Dann fragte er zu meiner Verwunderung: »Die Zauberflöte von Mozart muß Ihnen dann wohl recht sehr zuwider sein?«
Und noch ehe ich protestieren konnte, fuhr er fort: »Die Zauberflöte stellt das Leben als einen köstlichen Gesang dar, sie preist unsere Gefühle, die doch vergänglich sind, wie etwas Ewiges und Göttliches, sie stimmt weder dem Herrn von Kleist noch dem Herrn Beethoven zu, sondern predigt Optimismus und Glauben.«
»Ich weiß, ich weiß!« rief ich wütend. »Weiß Gott, wie Sie gerade auf die Zauberflöte verfallen sind, die mir das Liebste auf der Welt ist! Aber Mozart ist nicht zweiundachtzig Jahre alt geworden und hat nicht in seinem persönlichen Leben diese Ansprüche an Dauer, an Ordnung, an steife Würde gestellt wie Sie! Er hat sich nicht so wichtig gemacht! Er hat seine göttlichen Melodien gesungen und ist arm gewesen und ist früh gestorben, arm, verkannt –«
Der Atem ging mir aus. Tausend Dinge hätten jetzt in zehn Worten gesagt werden müssen, ich begann an der Stirn zu schwitzen.
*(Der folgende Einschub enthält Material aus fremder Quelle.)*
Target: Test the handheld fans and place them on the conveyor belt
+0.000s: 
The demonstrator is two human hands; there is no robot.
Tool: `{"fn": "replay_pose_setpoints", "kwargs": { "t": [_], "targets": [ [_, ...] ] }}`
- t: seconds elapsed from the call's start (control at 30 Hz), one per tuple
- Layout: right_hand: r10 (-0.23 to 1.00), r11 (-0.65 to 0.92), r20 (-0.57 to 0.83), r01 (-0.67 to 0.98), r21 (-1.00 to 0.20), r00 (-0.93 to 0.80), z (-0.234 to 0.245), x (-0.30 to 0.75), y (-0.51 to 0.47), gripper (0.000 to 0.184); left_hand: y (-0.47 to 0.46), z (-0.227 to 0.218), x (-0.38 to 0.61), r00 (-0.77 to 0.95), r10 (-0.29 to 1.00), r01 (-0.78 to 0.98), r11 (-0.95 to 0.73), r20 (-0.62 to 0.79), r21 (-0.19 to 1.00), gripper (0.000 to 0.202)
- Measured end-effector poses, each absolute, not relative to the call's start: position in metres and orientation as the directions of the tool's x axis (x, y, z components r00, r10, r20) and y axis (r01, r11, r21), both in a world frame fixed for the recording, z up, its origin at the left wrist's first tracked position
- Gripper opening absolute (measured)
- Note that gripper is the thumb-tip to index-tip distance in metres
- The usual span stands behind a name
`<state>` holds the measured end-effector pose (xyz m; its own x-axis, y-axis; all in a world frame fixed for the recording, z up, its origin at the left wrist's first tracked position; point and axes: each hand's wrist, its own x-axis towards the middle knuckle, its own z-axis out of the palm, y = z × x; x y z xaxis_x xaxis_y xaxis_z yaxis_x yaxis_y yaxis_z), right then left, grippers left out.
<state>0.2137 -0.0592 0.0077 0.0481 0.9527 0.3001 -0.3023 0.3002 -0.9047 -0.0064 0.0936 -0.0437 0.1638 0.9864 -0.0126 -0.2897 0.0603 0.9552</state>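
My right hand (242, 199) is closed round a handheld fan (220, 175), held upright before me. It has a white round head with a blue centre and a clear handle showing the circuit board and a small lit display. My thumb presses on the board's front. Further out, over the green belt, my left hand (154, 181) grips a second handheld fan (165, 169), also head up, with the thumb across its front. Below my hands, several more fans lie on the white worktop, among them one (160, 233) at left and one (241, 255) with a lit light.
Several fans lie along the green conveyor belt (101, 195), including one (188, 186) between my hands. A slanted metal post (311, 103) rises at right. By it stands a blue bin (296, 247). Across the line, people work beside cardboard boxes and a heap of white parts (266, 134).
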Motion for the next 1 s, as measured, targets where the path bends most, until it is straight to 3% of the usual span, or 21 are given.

Goethe aber fragte sehr freundlich: »Daß ich zweiundachtzig Jahre alt geworden bin, mag immerhin unverzeihlich sein. Mein Vergnügen daran war indessen geringer, als Sie denken mögen. Sie haben recht: ein großes Verlangen nach Dauer hat mich stets erfüllt, ich habe stets den Tod gefürchtet und bekämpft. Ich glaube, der Kampf gegen den Tod, das unbedingte und eigensinnige Lebenwollen ist der Antrieb, aus welchem alle hervorragenden Menschen gehandelt und gelebt haben. Daß man am Ende dennoch sterben muß, dies hingegen, mein junger Freund, habe ich mit zweiundachtzig Jahren ebenso bündig bewiesen, wie wenn ich als Schulknabe gestorben wäre. Wenn es zu meiner Rechtfertigung dienen kann, möchte ich dies noch sagen: in meiner Natur ist viel Kindliches gewesen, viel Neugierde und Spieltrieb, viel Lust zum Zeitvergeuden. Nun, und da habe ich eben etwas lange gebraucht, bis ich einsah, es müsse des Spielens einmal genug sein.«
Während er dies sagte, lächelte er ganz durchtrieben, geradezu schlingelhaft. Seine Gestalt war größer geworden, die steife Haltung und die krampfhafte Würde im Gesicht waren verschwunden. Und die Luft um uns her war jetzt voll von lauter Melodien, lauter Goetheliedern, ich hörte Mozarts »Veilchen« und Schuberts »Füllest wieder Busch und Tal« deutlich heraus. Und Goethes Gesicht war jetzt rosig und jung und lachte und glich bald dem Mozart, bald dem Schubert wie ein Bruder, und der Stern auf seiner Brust bestand aus lauter Wiesenblumen, eine gelbe Primel blühte froh und feist aus seiner Mitte hervor.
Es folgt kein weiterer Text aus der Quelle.